Lo de parcelario se les ocurrió porque Nino era dueño de una parcela en La Faja. Nino entró dando saltitos como conejo y el vecindario lo recibió con una ovación. El árbitro les advirtió que nada de golpes bajos: “solo de la cara hasta el ombligo”, les susurró con criterio de autoridad. Al sonar la campana, empezó la pelea; pero, al primer contacto, Nino recibió un fuerte golpe en la boca del estómago y quedó sentado sin aire. Lo sacaron desmayado y al tal Kid Dinamita le levantaron el brazo derecho porque había triunfado. La siguiente pelea fue para el primo Oliverio, que fue anunciado como “el cantante” Oliverio, porque él se ufanaba de tener buena voz y sería con el Veloz Misqueño. Por lo menos Oliverio aguantó hasta el segundo asalto ya que el árbitro paró la pelea por los chorros de sangre que le salían de la nariz. Cuando vino el turno del coime Fio Zope, a la gente le nació de nuevo la esperanza, pues Fío tenía fama de sacar del billar y a puras trompadas, a los que se negaran a pagar el uso de las mesas.

Fío logró llegar al tercer asalto con evidentes señales de cansancio de tanto brincar, lo que aprovechó “El solitario de Chinautla”, para darle un golpe en la quijada que lo dejó tendido en el entablado. Don Adán, el empleado de la farmacia, subió al ring y le aplicó agua sedativa en la cabeza; pero, cuando le acercó el frasquito a la nariz, Fío se estiró como si se estuviera muriendo y lo tuvieron que bajar como si era santo de procesión. Así, le llegó su turno al Montañez Telles, quien subió al ring luciendo su cinturón plateado, para pelear con el campeón de peso welter de la capital. El Montañez dio una buena pelea y aguantó los cuatro asaltos; pero, en el último, la goma le principió a hacer estragos y en un parpadeo un certero gancho lo dejo fuera de combate.

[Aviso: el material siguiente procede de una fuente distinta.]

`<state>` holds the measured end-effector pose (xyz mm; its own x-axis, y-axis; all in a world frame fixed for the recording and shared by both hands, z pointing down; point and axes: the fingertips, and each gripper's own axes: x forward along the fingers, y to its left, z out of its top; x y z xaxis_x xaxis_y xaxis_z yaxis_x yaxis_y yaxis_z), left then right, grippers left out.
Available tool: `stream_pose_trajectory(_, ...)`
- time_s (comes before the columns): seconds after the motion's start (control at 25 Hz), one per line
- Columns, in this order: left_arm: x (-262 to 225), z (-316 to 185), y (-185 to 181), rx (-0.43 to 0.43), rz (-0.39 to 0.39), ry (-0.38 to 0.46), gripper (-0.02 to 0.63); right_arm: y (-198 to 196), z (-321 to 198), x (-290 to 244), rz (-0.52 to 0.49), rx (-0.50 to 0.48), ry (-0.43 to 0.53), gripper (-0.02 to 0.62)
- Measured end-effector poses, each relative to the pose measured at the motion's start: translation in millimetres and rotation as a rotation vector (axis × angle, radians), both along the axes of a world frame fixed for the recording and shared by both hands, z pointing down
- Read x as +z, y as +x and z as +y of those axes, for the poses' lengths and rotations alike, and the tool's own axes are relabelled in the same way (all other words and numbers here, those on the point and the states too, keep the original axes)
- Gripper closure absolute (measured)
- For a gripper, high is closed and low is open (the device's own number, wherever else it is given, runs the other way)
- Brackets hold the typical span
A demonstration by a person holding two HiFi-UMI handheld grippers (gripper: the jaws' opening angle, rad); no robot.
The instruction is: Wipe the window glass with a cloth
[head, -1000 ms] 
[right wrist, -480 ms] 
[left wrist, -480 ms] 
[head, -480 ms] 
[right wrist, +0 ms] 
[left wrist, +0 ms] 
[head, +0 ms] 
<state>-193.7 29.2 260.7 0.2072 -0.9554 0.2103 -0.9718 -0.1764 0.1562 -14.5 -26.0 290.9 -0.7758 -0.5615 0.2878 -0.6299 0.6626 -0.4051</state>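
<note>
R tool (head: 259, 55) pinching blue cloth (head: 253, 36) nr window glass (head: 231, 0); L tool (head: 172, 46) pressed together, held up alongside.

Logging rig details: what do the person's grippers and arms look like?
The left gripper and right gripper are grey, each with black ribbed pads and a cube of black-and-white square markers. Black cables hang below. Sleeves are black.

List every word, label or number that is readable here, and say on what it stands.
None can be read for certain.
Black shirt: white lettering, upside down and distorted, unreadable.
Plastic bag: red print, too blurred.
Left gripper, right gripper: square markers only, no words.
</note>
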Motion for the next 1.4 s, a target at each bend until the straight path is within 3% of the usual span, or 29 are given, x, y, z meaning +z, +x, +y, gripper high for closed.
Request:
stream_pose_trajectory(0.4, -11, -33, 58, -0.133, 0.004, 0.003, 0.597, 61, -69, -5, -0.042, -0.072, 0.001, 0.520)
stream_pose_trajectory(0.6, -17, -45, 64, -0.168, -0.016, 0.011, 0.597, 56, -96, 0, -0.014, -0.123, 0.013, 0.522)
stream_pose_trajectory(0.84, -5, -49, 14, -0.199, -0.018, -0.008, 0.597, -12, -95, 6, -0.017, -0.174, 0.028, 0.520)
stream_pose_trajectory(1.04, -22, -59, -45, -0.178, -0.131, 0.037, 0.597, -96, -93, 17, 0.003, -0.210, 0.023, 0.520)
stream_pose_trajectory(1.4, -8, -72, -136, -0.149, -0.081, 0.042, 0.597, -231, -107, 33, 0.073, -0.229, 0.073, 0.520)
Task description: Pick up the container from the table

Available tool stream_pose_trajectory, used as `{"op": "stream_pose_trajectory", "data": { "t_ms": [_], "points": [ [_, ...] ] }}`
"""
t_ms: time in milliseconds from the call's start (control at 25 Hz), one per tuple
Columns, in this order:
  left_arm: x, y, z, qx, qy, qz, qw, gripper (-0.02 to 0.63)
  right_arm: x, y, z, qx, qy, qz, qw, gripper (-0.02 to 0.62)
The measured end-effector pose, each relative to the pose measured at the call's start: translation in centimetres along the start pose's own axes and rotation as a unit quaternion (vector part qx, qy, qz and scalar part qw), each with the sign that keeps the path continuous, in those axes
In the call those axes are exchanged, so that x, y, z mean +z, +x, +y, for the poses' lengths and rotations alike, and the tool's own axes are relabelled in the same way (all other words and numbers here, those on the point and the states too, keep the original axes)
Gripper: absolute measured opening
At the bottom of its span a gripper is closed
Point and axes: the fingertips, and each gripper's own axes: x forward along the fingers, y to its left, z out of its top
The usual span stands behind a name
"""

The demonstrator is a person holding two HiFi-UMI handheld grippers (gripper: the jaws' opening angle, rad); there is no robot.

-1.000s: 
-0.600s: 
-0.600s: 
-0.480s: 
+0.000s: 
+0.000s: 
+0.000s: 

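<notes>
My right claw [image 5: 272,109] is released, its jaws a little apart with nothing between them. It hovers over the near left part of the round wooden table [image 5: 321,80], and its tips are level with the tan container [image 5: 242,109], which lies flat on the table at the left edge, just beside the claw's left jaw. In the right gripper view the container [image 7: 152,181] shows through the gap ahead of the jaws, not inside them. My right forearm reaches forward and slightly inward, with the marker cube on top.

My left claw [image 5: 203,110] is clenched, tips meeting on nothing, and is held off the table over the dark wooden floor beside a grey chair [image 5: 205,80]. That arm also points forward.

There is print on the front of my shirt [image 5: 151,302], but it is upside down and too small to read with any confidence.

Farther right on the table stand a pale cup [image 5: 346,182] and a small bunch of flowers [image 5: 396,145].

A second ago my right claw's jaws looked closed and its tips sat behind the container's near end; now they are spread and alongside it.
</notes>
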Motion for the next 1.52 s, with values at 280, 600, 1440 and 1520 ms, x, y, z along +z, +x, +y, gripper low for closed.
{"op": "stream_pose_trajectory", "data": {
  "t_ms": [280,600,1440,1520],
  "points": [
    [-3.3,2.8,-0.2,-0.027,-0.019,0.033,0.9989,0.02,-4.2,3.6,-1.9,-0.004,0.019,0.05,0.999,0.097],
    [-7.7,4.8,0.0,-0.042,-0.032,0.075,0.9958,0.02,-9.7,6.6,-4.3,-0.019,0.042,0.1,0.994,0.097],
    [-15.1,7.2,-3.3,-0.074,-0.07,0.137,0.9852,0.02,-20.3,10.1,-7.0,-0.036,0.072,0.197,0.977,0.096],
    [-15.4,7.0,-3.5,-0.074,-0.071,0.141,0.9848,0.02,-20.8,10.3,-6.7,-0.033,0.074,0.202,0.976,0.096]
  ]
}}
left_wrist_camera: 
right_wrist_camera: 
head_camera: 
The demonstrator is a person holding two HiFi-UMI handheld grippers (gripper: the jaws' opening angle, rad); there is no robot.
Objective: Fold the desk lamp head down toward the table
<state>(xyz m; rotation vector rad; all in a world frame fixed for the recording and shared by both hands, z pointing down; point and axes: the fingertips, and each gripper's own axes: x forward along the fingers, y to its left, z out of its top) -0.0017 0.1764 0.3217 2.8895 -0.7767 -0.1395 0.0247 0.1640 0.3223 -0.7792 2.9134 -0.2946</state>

La gente se regresó a sus casas haciendo diversos comentarios sobre los resultados; pero, el más certero fue el de Miguel Alemán: “¡Nooo! Lo que pasa es que perdieron porque los cuatro son unos bolos…” Y de verdad, durante muchos años, después que el Montañez desapareció sin dejar huella, el cinturón estuvo colgado en el Bar Pénjamo, arriba de la estantería de los octavos, pues el veracruzano de Puerto Madero lo dejó empeñado por una tanda de venados.